USWA Member Survey · 2026
Sixteen statewide associations, one regional intermediary, and one LWDB shared how they're structured, who they serve, and where their operating budgets come from. This brief is designed to help individual associations benchmark their model — and make the case to their own states for additional funding.
At a glance
Associations surveyed
18
Geographies
16 states + 1 regional intermediary + 1 LWDB
Receive state / WIOA holdback $
6 of 18
Operating budget spread
<$100K to $3M+
Funding & operating snapshots
Jump to an association
What to take from this
Most surveyed associations rely on a mix of member dues and conference / event revenue. Only four — Massachusetts, Michigan Works!, Washington, and Minnesota — receive any meaningful state or state-controlled WIOA money. Those four are the most useful precedents for associations preparing to ask their own states for support.
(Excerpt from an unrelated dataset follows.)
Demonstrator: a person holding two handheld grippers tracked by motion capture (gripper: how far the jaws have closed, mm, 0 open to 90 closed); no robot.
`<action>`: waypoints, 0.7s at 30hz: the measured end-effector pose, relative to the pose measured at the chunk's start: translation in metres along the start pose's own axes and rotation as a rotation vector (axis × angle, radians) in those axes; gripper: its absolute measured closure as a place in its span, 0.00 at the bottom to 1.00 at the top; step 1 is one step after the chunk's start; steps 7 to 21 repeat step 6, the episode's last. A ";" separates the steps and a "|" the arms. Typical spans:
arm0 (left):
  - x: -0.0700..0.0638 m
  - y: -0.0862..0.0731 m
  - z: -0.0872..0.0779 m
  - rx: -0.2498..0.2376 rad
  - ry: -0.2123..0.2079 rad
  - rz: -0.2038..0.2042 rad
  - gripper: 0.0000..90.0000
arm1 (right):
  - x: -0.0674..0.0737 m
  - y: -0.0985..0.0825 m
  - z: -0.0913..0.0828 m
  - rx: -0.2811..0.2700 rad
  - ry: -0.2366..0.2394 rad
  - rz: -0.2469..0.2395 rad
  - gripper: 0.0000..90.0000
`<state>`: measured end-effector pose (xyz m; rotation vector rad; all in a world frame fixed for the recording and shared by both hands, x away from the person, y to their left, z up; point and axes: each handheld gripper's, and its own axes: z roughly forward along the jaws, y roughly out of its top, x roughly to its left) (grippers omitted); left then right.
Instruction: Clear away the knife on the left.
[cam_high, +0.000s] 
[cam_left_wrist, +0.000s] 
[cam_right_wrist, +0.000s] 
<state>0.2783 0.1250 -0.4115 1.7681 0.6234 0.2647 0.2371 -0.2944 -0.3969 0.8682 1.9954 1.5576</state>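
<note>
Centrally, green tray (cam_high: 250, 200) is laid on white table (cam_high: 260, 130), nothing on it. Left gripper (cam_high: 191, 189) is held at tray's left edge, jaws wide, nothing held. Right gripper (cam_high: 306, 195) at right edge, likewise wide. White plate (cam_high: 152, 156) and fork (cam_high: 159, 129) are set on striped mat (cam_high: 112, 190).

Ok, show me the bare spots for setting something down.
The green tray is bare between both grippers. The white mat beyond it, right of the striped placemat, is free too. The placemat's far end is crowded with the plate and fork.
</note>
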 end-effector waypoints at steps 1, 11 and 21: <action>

The strongest single example is Washington at 46% of budget from public sources (WIOA + state). The most replicable structurally is Massachusetts, where ~$100K comes annually from the State Workforce Agency in exchange for field coordination — described as "partly statutory and partly money we negotiate." That negotiated layer is a model other associations can adapt without waiting on a legislative line item.
On the other end, PWDA operates a $1.5–3M budget entirely on dues plus earned revenue — proof that scale is achievable without public funds, though it requires a strong conference and PD franchise.